§ TASK DESCRIPTION:
Repeat the lines of the data exactly and exclude any picture among them.

========================

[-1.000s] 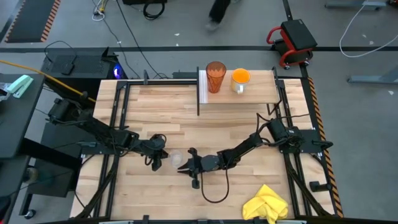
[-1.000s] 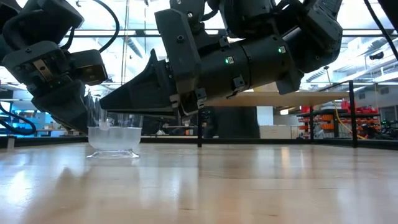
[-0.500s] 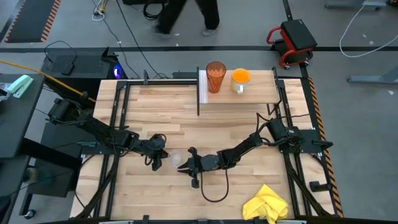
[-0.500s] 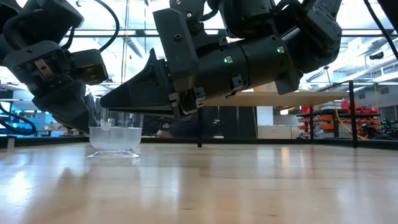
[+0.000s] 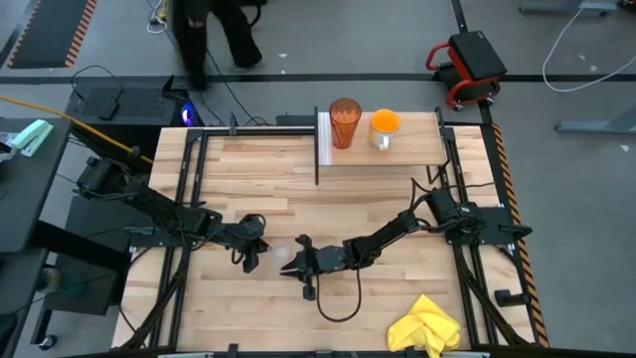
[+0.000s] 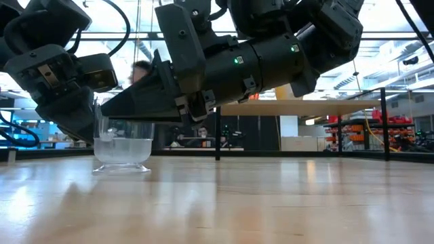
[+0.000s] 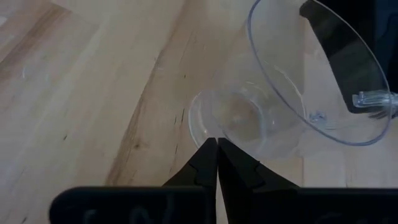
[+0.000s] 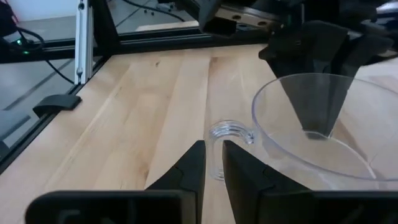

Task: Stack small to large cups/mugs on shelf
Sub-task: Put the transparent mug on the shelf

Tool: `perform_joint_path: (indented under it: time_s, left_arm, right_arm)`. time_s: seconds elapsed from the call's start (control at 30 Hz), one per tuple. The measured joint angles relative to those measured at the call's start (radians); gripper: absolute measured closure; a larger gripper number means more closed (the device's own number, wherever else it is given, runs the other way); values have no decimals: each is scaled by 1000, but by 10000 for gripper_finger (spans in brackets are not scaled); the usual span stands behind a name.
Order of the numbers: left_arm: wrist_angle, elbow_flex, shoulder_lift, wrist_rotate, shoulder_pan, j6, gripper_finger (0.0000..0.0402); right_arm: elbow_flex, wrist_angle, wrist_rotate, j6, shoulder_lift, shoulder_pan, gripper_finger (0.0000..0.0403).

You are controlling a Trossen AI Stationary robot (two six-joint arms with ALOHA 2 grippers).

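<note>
The small clear glass (image 5: pixel 279 252) (image 6: pixel 123 146) stands upright on its foot on the tabletop, between my two grippers. My left gripper (image 5: pixel 256 251) (image 7: pixel 216 144) is shut, and its tips are at the glass's foot on the table's left side. My right gripper (image 5: pixel 295 265) (image 8: pixel 214 163) comes from the right and is closed to a narrow gap at the glass's handle. The dark-orange tumbler (image 5: pixel 344 122) and the bright orange cup (image 5: pixel 384 125) stand side by side on the shelf (image 5: pixel 397 151) at the far edge. My left gripper's shut fingertips (image 7: pixel 211 149) meet the rim of the glass's foot (image 7: pixel 198 127), slanting down from the table's left; whether they press it, I cannot tell. My right gripper has the clear handle (image 8: pixel 230 132) on the glass's near right side between its two fingers (image 8: pixel 194 163). It comes in low and nearly level from the right. The glass stays on the table.
A yellow cloth (image 5: pixel 425 328) lies crumpled at the near right corner. A black cable loops on the table under my right arm (image 5: pixel 333 303). The shelf's white end panel (image 5: pixel 323 139) faces left. A person walks on the floor beyond the far edge (image 5: pixel 204 30).
My right gripper has moved a little toward the table's left, closing in on the glass, and the glass has shifted slightly left on the table. My left gripper has kept still. The person beyond the table has walked left.
</note>
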Motion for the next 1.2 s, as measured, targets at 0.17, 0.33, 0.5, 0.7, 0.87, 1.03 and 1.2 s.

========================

§ ANSWER TO THIS PROBLEM:
[-1.000s] 
[-1.000s] 
[-0.500s] 
[-0.500s] 
[+0.000s] 
[+0.000s] 
[+0.000s] 
[+0.000s] 

Task: Stack small to large cups/mugs on shelf
Sub-task: Put the transparent mug on the shelf

Tool: `perform_joint_path: (indented under it: time_s, left_arm, right_arm)`. time_s: seconds elapsed from the call's start (control at 30 Hz), one per tuple. The measured joint angles relative to those measured at the call's start (radians); gripper: absolute measured closure; a larger gripper number means more closed (the device's own number, wherever else it is given, runs the other way); values have no decimals: each is scaled by 1000, but by 10000 for gripper_finger (spans in brackets are not scaled); the usual span stands behind a name.
Order of the numbers: left_arm: wrist_angle, elbow_flex, shoulder_lift, wrist_rotate, shoulder_pan, j6, gripper_finger (0.0000..0.0402); right_arm: elbow_flex, wrist_angle, wrist_rotate, j6, shoulder_lift, shoulder_pan, gripper_finger (0.0000..0.0403).

You are controlling a Trossen AI Stationary robot (two six-joint arms with ALOHA 2 grippers).

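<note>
The small clear glass (image 5: pixel 279 252) (image 6: pixel 123 146) stands upright on its foot on the tabletop, between my two grippers. My left gripper (image 5: pixel 256 251) (image 7: pixel 216 144) is shut, and its tips are at the glass's foot on the table's left side. My right gripper (image 5: pixel 295 265) (image 8: pixel 214 163) comes from the right and is closed to a narrow gap at the glass's handle. The dark-orange tumbler (image 5: pixel 344 122) and the bright orange cup (image 5: pixel 384 125) stand side by side on the shelf (image 5: pixel 397 151) at the far edge. My left gripper's shut fingertips (image 7: pixel 211 149) meet the rim of the glass's foot (image 7: pixel 198 127), slanting down from the table's left; whether they press it, I cannot tell. My right gripper has the clear handle (image 8: pixel 230 132) on the glass's near right side between its two fingers (image 8: pixel 194 163). It comes in low and nearly level from the right. The glass stays on the table.
A yellow cloth (image 5: pixel 425 328) lies crumpled at the near right corner. A black cable loops on the table under my right arm (image 5: pixel 333 303). The shelf's white end panel (image 5: pixel 323 139) faces left. A person walks on the floor beyond the far edge (image 5: pixel 204 30).
My right gripper has moved a little toward the table's left, closing in on the glass, and the glass has shifted slightly left on the table. My left gripper has kept still. The person beyond the table has walked left.
</note>
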Motion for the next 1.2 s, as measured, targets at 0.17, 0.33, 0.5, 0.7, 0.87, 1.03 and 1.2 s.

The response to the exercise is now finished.